Ma Filmmaker non è soltanto il Concorso Internazionale. Merita attenzione la sezione Fuori Formato, dedicata al cinema di ricerca contemporaneo, dove si affrontano di petto i limiti e le possibilità dell’immagine cinematografica. Una linea di programma senza distinzioni di genere e durata, dedicata a lavori che esprimono la ridefinizione continua del cinema all’interno del continente visivo. Si va da Redemption di Miguel Gomes a Let Us Persevere in What We Have Resolved Before We Forget di Ben Russell, da Sto Lyko di Aran Hughes e Christina Koutsospyrou a O quinto Evanxeo de Gaspar Hauser, opera prima di Alberto Garcia.
La Retrospettiva del festival è dedicata a Ross McElwee, autore che ha declinato la prassi documentaristica nei termini di ricerca di un sé perduto, che si è dimostrato capace di leggere nel proprio vissuto personale aspetti e questioni di portata generale. McElwee sarà protagonista domenica 1 dicembre di una lezione di cinema in prima persona dove ripercorrerà una carriera quarantennale segnata dalla rottura nei confronti del cinema diretto, che l’ha condotto a elaborare un’inedita forma filmica in prima persona.
Questi sono soltanto alcuni degli appuntamenti della manifestazione, che si articola in altre sezioni (Nutrimenti terrestri, Nutrimenti celesti; Prospettive; Eventi speciali); delle rotte indicative per la navigazione in un programma difficilmente comprimibile (consultabile al sito www.filmmakerfest.com).

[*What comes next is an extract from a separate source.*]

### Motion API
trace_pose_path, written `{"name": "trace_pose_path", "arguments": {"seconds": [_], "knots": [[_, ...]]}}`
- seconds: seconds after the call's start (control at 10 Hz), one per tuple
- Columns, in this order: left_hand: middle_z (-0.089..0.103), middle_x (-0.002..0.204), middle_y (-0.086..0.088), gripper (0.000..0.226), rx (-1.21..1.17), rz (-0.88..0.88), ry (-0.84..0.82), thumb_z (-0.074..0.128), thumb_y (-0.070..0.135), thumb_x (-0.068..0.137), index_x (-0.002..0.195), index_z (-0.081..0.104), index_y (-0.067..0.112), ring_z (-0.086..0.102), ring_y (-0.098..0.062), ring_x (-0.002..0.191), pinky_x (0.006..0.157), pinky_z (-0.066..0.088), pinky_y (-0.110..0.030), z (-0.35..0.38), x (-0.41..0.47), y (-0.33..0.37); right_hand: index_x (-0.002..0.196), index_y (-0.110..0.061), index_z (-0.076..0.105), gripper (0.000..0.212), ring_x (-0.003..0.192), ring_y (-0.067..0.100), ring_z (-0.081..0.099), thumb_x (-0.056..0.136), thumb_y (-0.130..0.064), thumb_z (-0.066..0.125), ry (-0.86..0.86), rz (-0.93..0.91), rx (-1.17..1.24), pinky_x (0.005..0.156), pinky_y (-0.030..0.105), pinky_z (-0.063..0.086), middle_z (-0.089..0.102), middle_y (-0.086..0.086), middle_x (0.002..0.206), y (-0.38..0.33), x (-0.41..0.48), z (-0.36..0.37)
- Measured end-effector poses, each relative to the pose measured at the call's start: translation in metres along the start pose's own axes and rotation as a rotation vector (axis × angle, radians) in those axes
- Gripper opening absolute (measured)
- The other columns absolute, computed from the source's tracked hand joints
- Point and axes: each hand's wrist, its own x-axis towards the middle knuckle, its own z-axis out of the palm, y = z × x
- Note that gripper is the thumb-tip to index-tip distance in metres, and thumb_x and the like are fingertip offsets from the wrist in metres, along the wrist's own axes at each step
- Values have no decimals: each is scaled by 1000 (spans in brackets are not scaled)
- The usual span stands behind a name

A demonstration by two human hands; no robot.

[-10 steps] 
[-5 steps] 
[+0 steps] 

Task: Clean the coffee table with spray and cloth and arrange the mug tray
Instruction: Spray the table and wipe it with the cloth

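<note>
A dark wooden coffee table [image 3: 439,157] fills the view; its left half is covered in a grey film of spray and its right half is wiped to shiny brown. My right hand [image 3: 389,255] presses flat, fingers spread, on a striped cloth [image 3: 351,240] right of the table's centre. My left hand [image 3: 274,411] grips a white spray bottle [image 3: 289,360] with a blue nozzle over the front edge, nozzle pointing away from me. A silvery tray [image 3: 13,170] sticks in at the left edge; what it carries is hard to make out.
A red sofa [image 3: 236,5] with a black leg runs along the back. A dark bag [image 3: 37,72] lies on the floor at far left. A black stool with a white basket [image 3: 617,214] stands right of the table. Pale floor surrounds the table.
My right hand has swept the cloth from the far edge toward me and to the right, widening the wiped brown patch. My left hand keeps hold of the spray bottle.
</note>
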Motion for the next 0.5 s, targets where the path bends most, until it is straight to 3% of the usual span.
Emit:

Un’edizione, questa del 2013, inevitabilmente dedicata a una delle anime del Festival, oltre che di Studio Azzurro, mancata lo scorso agosto: Paolo Rosa, uno dei riferimenti chiave, in Italia, per l'interattività multimediale applicata alla creatività. Sarà ricordato con la proiezione del suo film Il Mnemonista, ispirato al caso del violinista russo Cerecevskij “affetto” da un’incredibile capacità di memorizzazione visiva, che ha ispirato lo spettacolo Je suis un phénomène di Peter Brook e uno dei racconti di Finzioni di Borges. Opera allegorica che fa di quest’uomo fiaccato dalla propria incapacità di dimenticare una metafora dell’attuale stato delle cose.